> _What to work on_
Copy nothing but the lines below running from the line containing "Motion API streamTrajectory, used" through the line containing "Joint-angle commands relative", both end lines included.

> _Data supplied_
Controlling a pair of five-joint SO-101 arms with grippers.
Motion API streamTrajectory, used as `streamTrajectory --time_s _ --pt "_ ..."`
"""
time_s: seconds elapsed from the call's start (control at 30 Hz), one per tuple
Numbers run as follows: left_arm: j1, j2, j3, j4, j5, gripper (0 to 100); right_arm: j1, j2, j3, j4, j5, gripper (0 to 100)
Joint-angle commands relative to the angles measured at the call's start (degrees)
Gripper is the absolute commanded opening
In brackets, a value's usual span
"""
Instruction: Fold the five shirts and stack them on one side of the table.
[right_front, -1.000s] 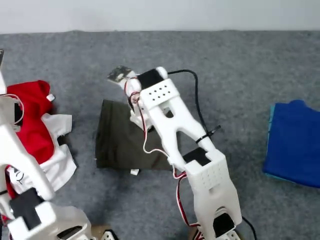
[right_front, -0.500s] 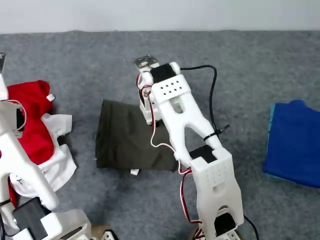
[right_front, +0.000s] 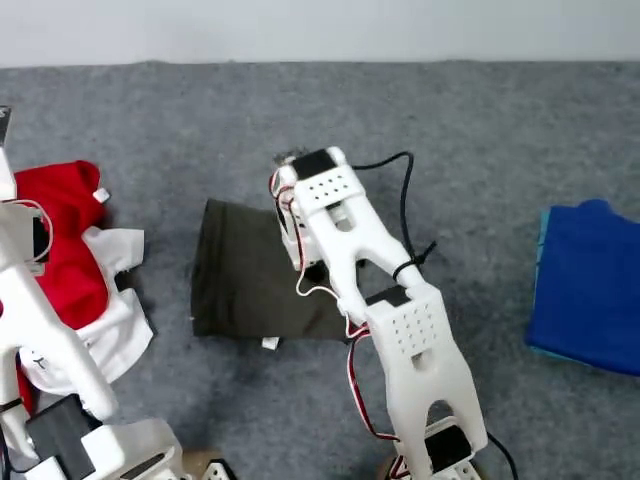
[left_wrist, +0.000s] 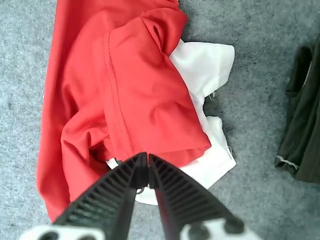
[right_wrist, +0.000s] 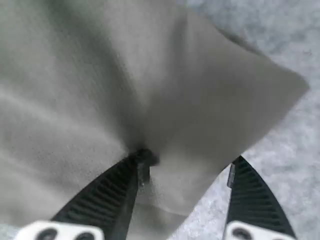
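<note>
A dark olive shirt (right_front: 245, 270) lies flat, partly folded, at the table's middle. My right arm (right_front: 335, 205) is bent down over its far right corner. In the right wrist view my right gripper (right_wrist: 186, 167) is open; one finger (right_wrist: 131, 177) presses on the olive cloth (right_wrist: 100, 85), the other sits past the shirt's edge over the carpet. A crumpled red shirt (left_wrist: 120, 85) lies on a white shirt (left_wrist: 205, 65) at the table's left. My left gripper (left_wrist: 148, 161) hangs above them, shut and holding nothing. Folded blue shirts (right_front: 590, 285) sit at the right edge.
Grey carpet (right_front: 480, 150) covers the whole table, with open room at the back and between the olive shirt and the blue stack. The left arm (right_front: 35, 310) rises along the left edge beside the red and white heap (right_front: 70, 250).
My right arm's wrist swung right from the olive shirt's far edge, then came back down onto its far right corner. The left arm shifted slightly, then stayed still.
</note>
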Motion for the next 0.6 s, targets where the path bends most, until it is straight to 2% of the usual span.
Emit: streamTrajectory --time_s 0.0,0.07,0.17,0.23,0.37,0.57 --pt "0.00 -2.90 -0.13 0.09 0.35 2 0.92 3.03 -2.90 -2.07 -0.62 24.0" --pt "0.00 -2.90 -0.13 0.09 0.35 2 0.92 4.79 -2.90 -2.51 -0.18 16.7" --pt "0.00 -2.90 -0.13 0.09 0.35 2 1.27 5.23 -2.99 -1.80 0.70 0.6" --pt "0.00 -2.90 -0.13 0.09 0.35 2 1.89 5.23 -2.99 0.75 2.29 3.0" --pt "0.00 -2.90 -0.13 0.09 0.35 2 3.74 2.77 -3.25 4.44 4.48 1.2" --pt "0.00 -2.90 -0.13 0.18 0.35 2 6.55 -8.31 3.08 4.62 14.51 1.0"
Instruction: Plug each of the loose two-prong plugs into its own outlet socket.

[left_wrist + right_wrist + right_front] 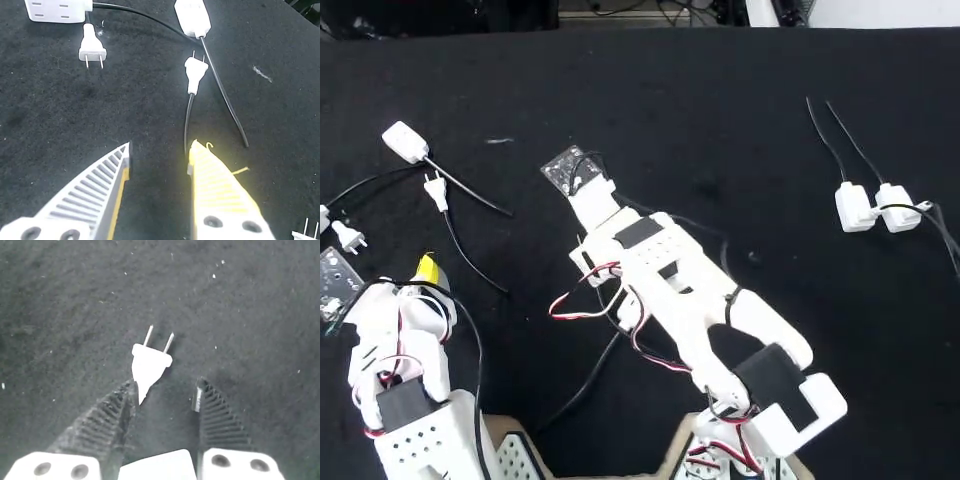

> _Solved problem_
Motion API streamTrajectory, used as `streamTrajectory --time_s _ --pt "_ ..."`
"""
time_s: seconds elapsed from the call's start (control at 30 Hz), one per tuple
Numbers run as follows: left_arm: j1, j2, j3, j4, j5, gripper (0 to 100); right_arm: j1, j2, j3, j4, j5, gripper (0 to 100)
Joint-angle commands relative to the angles measured at the call's start (degrees)

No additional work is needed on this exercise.